(Record excerpts)
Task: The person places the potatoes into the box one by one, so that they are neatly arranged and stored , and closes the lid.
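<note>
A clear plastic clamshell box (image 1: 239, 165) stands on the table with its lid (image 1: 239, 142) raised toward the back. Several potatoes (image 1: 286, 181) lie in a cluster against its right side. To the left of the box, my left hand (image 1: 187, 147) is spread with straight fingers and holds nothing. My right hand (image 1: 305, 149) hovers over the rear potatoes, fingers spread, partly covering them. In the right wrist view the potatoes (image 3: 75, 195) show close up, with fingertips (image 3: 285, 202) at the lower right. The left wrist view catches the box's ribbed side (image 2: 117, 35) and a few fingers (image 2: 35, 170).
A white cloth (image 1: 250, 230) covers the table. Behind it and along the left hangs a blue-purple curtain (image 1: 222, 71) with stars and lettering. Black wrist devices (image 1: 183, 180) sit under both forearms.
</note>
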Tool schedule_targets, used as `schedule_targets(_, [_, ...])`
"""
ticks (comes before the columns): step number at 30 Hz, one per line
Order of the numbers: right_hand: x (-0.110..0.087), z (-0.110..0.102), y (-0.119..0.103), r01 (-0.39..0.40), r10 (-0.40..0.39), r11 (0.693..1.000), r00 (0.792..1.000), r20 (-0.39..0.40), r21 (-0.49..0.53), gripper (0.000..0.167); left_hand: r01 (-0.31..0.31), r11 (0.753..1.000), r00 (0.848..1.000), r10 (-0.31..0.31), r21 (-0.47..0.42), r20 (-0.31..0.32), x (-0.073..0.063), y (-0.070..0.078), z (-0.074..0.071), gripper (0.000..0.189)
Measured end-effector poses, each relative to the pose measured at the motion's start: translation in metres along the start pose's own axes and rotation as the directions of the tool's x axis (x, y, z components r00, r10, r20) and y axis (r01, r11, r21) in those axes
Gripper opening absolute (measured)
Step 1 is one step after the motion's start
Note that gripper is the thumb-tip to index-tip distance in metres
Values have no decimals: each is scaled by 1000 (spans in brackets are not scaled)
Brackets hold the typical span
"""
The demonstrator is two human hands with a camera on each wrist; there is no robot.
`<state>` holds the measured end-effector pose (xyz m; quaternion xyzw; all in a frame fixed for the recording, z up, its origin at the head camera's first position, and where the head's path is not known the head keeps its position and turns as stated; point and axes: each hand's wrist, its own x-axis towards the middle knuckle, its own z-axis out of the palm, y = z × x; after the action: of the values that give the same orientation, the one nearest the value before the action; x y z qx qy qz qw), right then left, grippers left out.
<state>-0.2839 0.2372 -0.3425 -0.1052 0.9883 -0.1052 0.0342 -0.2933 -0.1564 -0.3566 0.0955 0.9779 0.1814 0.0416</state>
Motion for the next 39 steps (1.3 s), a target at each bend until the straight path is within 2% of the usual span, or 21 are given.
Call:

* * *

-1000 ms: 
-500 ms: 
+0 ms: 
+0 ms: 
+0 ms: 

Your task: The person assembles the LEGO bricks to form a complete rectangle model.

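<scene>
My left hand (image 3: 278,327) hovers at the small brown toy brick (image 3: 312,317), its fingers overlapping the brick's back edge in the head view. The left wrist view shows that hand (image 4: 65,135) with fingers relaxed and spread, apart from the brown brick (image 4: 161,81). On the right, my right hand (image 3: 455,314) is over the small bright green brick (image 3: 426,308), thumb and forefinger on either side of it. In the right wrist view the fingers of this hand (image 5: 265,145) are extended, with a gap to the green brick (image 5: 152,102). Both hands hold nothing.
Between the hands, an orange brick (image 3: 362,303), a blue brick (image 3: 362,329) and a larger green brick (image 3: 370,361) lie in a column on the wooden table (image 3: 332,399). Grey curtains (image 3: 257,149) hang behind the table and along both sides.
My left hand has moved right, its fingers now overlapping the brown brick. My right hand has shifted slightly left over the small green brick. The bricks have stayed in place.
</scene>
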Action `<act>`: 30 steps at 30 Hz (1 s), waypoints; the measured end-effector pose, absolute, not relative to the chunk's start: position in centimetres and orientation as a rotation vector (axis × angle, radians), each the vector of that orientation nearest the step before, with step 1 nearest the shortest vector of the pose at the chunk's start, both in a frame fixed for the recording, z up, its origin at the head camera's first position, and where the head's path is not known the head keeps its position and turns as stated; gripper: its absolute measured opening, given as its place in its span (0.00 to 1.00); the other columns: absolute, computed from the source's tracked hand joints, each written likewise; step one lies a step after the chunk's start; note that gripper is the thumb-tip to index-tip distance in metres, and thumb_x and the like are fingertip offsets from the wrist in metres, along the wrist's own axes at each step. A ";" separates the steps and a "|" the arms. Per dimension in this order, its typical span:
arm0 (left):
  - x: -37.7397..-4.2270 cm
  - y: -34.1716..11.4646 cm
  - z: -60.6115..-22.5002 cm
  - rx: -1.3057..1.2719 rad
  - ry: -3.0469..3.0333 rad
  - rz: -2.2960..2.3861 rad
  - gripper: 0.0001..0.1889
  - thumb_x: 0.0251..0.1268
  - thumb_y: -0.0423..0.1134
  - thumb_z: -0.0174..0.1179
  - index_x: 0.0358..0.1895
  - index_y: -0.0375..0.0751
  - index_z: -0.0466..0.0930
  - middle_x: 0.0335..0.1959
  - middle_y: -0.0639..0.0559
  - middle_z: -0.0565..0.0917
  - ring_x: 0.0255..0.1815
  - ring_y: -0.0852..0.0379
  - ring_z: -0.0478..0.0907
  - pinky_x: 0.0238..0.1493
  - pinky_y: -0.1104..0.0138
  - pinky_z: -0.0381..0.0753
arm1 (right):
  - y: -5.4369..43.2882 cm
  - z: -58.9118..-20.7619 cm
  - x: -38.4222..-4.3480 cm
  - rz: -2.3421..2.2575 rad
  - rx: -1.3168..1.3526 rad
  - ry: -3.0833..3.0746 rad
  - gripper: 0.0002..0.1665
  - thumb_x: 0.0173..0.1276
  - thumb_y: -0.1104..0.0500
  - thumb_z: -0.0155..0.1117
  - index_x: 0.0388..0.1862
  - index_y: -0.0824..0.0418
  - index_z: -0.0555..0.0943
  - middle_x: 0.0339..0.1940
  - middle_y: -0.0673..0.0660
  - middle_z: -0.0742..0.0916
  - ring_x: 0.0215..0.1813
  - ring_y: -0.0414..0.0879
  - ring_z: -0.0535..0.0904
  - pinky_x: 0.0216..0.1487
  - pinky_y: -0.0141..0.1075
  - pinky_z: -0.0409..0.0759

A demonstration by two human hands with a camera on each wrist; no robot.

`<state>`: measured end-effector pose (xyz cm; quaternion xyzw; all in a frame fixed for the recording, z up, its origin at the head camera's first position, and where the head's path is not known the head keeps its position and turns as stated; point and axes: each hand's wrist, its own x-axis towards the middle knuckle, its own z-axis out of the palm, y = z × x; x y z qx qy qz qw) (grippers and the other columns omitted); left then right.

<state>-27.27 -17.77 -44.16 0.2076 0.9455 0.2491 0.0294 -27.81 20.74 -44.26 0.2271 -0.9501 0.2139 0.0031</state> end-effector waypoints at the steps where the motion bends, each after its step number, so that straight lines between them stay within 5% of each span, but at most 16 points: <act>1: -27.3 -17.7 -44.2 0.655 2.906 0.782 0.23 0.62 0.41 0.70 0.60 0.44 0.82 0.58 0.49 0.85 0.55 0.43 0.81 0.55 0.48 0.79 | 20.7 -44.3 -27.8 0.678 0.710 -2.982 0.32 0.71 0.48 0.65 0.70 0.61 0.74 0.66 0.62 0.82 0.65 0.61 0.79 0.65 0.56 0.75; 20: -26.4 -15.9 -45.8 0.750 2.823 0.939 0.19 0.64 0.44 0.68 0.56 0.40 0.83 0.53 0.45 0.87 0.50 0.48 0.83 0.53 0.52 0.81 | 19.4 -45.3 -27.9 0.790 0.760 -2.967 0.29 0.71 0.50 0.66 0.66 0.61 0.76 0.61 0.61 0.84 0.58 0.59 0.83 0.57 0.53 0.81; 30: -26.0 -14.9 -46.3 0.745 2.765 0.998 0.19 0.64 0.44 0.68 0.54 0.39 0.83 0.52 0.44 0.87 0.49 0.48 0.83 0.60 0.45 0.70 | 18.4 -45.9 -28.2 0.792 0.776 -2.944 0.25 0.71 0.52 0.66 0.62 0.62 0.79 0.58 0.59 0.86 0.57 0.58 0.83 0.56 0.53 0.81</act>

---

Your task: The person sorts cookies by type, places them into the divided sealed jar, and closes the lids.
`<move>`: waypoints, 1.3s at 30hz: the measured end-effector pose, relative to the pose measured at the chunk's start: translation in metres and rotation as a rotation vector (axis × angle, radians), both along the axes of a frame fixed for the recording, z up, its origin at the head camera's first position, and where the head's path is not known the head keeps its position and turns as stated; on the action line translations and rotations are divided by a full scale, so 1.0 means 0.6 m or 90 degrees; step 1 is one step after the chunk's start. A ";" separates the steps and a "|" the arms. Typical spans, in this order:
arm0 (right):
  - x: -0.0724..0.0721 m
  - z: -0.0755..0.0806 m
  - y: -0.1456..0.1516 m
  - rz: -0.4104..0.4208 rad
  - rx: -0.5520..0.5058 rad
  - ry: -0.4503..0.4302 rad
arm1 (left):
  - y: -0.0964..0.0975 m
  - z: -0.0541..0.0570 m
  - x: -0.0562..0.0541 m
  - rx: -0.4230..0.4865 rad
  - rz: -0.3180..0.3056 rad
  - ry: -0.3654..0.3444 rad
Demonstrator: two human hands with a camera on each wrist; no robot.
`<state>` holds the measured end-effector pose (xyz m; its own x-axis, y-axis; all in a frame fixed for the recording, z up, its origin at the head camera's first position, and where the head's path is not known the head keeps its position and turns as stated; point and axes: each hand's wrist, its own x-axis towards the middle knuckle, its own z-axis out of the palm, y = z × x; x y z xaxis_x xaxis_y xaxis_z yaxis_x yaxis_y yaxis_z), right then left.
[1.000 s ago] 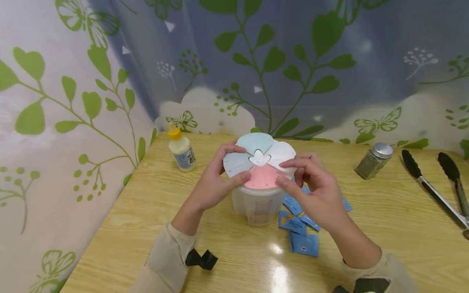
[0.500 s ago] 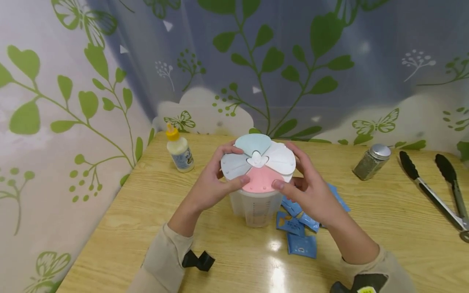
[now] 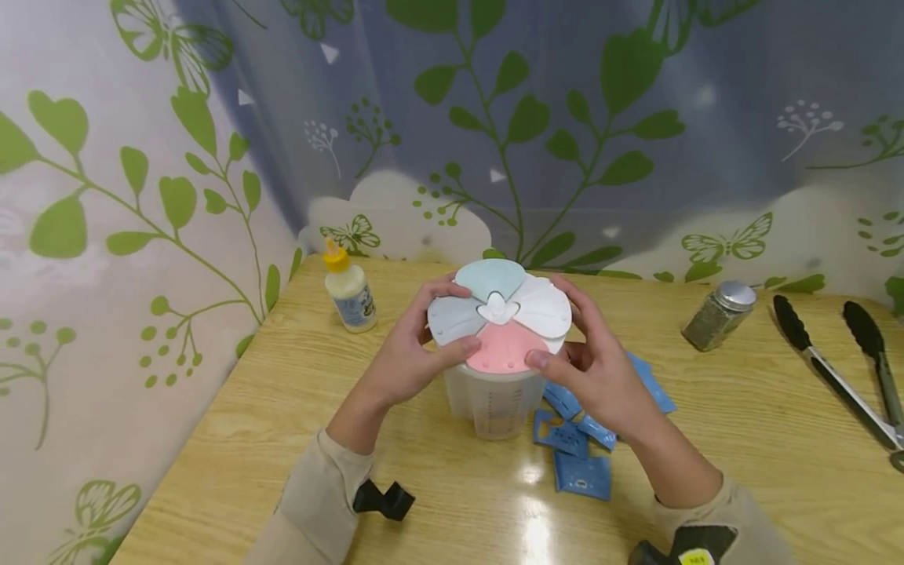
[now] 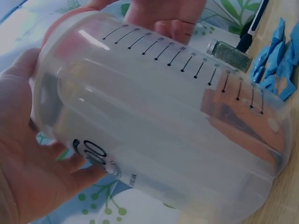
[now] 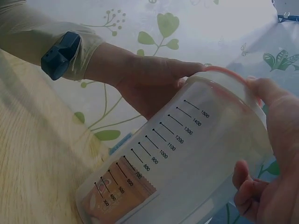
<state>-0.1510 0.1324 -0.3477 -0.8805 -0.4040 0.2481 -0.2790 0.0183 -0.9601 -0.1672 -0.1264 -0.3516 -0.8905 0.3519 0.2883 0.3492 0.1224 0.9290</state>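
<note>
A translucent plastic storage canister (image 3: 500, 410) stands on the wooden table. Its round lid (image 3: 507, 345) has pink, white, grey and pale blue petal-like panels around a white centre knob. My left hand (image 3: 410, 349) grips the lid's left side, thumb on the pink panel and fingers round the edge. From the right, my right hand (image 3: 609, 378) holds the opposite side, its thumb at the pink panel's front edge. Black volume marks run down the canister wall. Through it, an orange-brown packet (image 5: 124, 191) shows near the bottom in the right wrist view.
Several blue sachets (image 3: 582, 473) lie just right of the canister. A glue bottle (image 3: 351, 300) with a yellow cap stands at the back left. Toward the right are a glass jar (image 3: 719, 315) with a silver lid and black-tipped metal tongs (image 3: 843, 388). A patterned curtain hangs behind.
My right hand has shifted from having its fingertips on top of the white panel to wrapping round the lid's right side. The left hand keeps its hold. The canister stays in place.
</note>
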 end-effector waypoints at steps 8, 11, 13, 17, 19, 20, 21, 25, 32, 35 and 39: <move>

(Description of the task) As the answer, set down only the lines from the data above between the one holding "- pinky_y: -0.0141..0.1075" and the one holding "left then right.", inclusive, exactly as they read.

(Written solution)
  - pinky_y: -0.0141..0.1075
  - pinky_z: -0.0409..0.0759

A demonstration by two human hands with a camera on each wrist; no robot.

`<state>`: measured end-effector pose (xyz cm; quaternion xyzw; all in a frame fixed for the recording, z up, its origin at the head camera's first position, and where the head's path is not known the head keeps its position and turns as stated; point and axes: each hand's wrist, its own x-axis towards the middle knuckle, its own z-axis out of the palm, y = z × x; x y z qx qy qz qw) (grippers and the other columns omitted); left then right.

This exercise is now finished.